## PROBLEM DESCRIPTION
Wherever an image appears in the data, omit it and copy all the remaining text word for word.

══════════

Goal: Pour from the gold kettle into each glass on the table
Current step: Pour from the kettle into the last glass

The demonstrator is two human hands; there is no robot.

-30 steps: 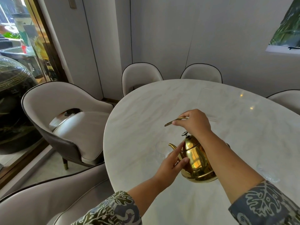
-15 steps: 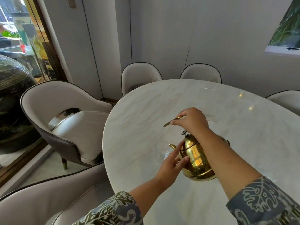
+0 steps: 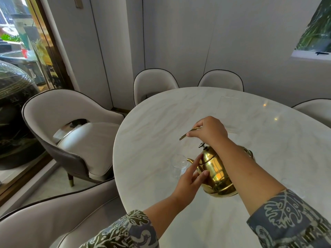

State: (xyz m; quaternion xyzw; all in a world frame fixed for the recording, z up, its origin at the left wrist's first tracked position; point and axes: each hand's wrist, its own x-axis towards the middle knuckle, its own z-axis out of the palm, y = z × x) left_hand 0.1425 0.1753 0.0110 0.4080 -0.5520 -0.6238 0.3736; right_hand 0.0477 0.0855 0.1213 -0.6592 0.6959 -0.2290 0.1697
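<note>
The gold kettle [image 3: 215, 173] hangs tilted to the left above the white marble table [image 3: 152, 126]. My right hand [image 3: 208, 130] is shut on its thin gold handle above the lid. My left hand [image 3: 190, 178] rests flat against the kettle's left side with the fingers spread, just under the spout. A clear glass [image 3: 178, 164] stands on the table directly left of the spout tip, partly behind my left fingers. A second faint clear glass [image 3: 293, 189] shows at the right, partly hidden by my right forearm. No stream is visible.
Beige padded chairs ring the table: one at the left [image 3: 71, 133], one at the near left [image 3: 44, 224], two at the far side [image 3: 154, 83]. A dark round vessel [image 3: 12, 113] stands behind glass at the far left.
The kettle has risen slightly and tipped further left, bringing the spout closer to the clear glass. My left fingers have slid up the kettle's side toward the spout.
</note>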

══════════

## OUTPUT FOR THIS EXERCISE
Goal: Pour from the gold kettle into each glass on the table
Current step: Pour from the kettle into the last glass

The demonstrator is two human hands; there is no robot.

-30 steps: 
-15 steps: 
+0 steps: 

State: (xyz m; quaternion xyzw; all in a world frame fixed for the recording, z up, its origin at the left wrist's first tracked position; point and axes: each hand's wrist, its own x-axis towards the middle knuckle, its own z-axis out of the palm, y = z × x) left_hand 0.1425 0.1753 0.0110 0.4080 -0.5520 -0.6238 0.3736; right_hand 0.0477 0.0855 0.1213 -0.6592 0.6959 -0.2290 0.1697
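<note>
The gold kettle [image 3: 215, 173] hangs tilted to the left above the white marble table [image 3: 152, 126]. My right hand [image 3: 208, 130] is shut on its thin gold handle above the lid. My left hand [image 3: 190, 178] rests flat against the kettle's left side with the fingers spread, just under the spout. A clear glass [image 3: 178, 164] stands on the table directly left of the spout tip, partly behind my left fingers. A second faint clear glass [image 3: 293, 189] shows at the right, partly hidden by my right forearm. No stream is visible.
Beige padded chairs ring the table: one at the left [image 3: 71, 133], one at the near left [image 3: 44, 224], two at the far side [image 3: 154, 83]. A dark round vessel [image 3: 12, 113] stands behind glass at the far left.
The kettle has risen slightly and tipped further left, bringing the spout closer to the clear glass. My left fingers have slid up the kettle's side toward the spout.
</note>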

Work on the exercise is complete.